Saya sendiri merupakan seseorang yang bisa dibilang “sibuk”, suka berkegiatan, selalu ikut apa saja bentuk kegiatannya. Bahkan sejak SMP, sayasudah aktif berorganisasi di OSIS. Padahal saat itu, teman-teman sekelas tidak ada sama sekali yang menjadi OSIS atau yang aktif di kegiatan lain di luar jam belajar. Dan kala itu semua men-judge saya, mengatakan  bahwa saya tidak akan bisa berprestasi, tidak akan bisa mendapatkan sekolah favorit nanti, dan yang paling menakutkan adalah mereka mengatakan bahwa saya akan tidak disenangi oleh guru-guru karena saya jarang ada di kelas saat mereka mengajar. Tentu pertama kali saya merasa takut, bingung, dan tekad saya pun tergoyahkan. Namun saya kembali berpikir bahwa saya mampu menjadi berbeda dari yang lain. Berbeda dalam artian walaupun saya sibuk, saya tetap dapat berprestasi bahkan lebih dari teman saya yang hanya asik belajar di kelas tanpa memperhatikan dunia luar. Buktinya, saya tetap mendapatkan peringkat 5 besar dari SMP sampai di bangku SMA sekarang. Saat SMP juga saya memperoleh nilai UN tertinggi keempat di sekolah saya. Dan guru-guru pun tidak serta merta membenci saya hanya karena saya jarang berada di kelas. Karena saya selalu izin kepada guru dan saya juga mencoba untuk mengakrabkan diri dengan guru. Hal ini pun berlanjut sampai saya di bangku SMA saat ini. Saya tetap aktif berorganisasi walaupun saya tau guru di SMA terkesan lebih killer dan tidak mau tau akan apa kegiatan siswanya, asalkan jam mengajarnya terpenuhi dan nilai di kolom penilaiannya tidak ada yang kosong. Itu tidak menjadi penghalang, asalkan tugas tetap saya kerjakan dan ulangan tidak ada remidial. Dari sanalah saya berpikir bahwa berbeda dari yang lain itu tidak selamanya buruk, asalkan kita tekun dan tetap dapat membagi waktu. Sedikit demi sedikit, saya mampu mengubah mindset teman-teman saya dan mulai mengajak mereka untuk ikut berkegiatan.

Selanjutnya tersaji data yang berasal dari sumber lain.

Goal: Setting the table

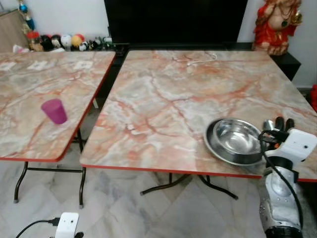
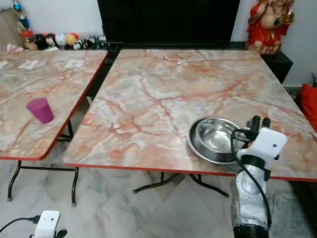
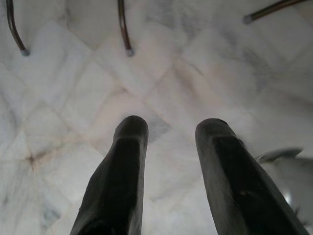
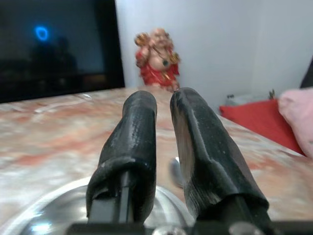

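A steel bowl point(image 1: 237, 137) rests in a shallow steel plate point(image 1: 214, 145) near the front right edge of the marble-patterned table point(image 1: 163, 94). My right gripper point(image 1: 280, 122) hovers low at the bowl's right rim, pointing across the table. Its fingers point(image 4: 139, 127) stand shut with only a thin slit and nothing seen between them. A small shiny piece point(image 4: 176, 171) lies just beyond the fingers; I cannot tell what it is. A purple cup point(image 1: 54, 110) stands on the left table point(image 1: 29, 84). My left gripper point(image 3: 171, 125) hangs open above the tiled floor.
A gap separates the two tables. A white cable point(image 1: 200, 59) lies at the far edge of the right table. Behind it are a black screen point(image 1: 173, 20), a red statue point(image 1: 275, 22) and a row of small toys point(image 1: 64, 40). A red cushion point(image 2: 309, 101) sits at the right.
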Motion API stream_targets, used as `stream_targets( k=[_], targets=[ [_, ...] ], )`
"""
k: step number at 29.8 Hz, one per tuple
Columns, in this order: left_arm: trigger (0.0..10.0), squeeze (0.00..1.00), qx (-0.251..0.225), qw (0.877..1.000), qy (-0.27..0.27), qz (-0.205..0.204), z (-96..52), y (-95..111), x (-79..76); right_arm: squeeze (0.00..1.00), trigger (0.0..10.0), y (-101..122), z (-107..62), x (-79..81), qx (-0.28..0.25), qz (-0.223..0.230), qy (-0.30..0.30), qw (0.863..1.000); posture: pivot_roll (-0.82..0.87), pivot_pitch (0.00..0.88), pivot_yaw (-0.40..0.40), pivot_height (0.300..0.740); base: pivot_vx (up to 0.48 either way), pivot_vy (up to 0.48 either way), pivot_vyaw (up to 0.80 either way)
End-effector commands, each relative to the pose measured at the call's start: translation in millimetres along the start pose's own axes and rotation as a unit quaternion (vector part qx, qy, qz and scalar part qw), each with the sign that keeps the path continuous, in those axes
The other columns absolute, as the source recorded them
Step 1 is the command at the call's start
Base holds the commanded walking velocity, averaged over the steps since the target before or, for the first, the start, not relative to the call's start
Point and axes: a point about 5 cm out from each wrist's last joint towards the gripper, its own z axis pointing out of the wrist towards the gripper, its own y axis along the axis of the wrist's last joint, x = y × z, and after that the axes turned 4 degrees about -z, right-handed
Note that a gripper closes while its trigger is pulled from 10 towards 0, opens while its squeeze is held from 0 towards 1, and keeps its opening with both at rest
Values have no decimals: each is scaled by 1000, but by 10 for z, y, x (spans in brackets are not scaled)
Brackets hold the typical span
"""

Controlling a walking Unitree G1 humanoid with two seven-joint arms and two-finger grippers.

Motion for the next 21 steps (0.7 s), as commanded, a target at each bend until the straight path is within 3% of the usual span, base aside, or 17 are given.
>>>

Salah satu tokoh penting di Indonesia yang juga menguatkan pikiran saya adalah Anies Baswedan. Beliau adalah mantan Menteri Pendidikan dan sekarang menjadi Gubernur DKI Jakarta. Beliau sendiri yang mengatakan kepada para mahasiswa,

“IPK yang tinggi itu hanya mengantarkan sampai meja wawancara namun sukses pascawawancara ditentukan oleh pengalaman organisasi dimana kita menjalankan banyak peran dan relasi.”

“Mahasiswa aktif berorganisasi akan belajar untuk menjalankan banyak peran dan itulah dunia pascakuliah menuntut kita untuk menjalankan banyak peran.”

Dari sekian pernyataan yang saya sampaikan di atas, apanya yang menunjukkan konsep “berbeda”? Mungkin tidak secara tersirat bisa anda lihat, namun anda bisa memahami maknanya. Jadi, untuk menjadi baik dan sukses tidak selalu melalui jalan yang sama. Terkadang menjadi berbeda dan unik itu perlu, karena setiap orang sudah memiliki jalannya masing-masing. Bukan bermaksud untuk mengajak atau mengajarkan anda untuk berbuat aneh, tidak, hanya ingin berbagi dan membuka mata orang-orang, bahwa perbedaan itu tidaklah buruk. Selagi mampu saling melengkapi, dan tergantung dari sudut pandang kita melihat dan menerima perbedaan tersebut.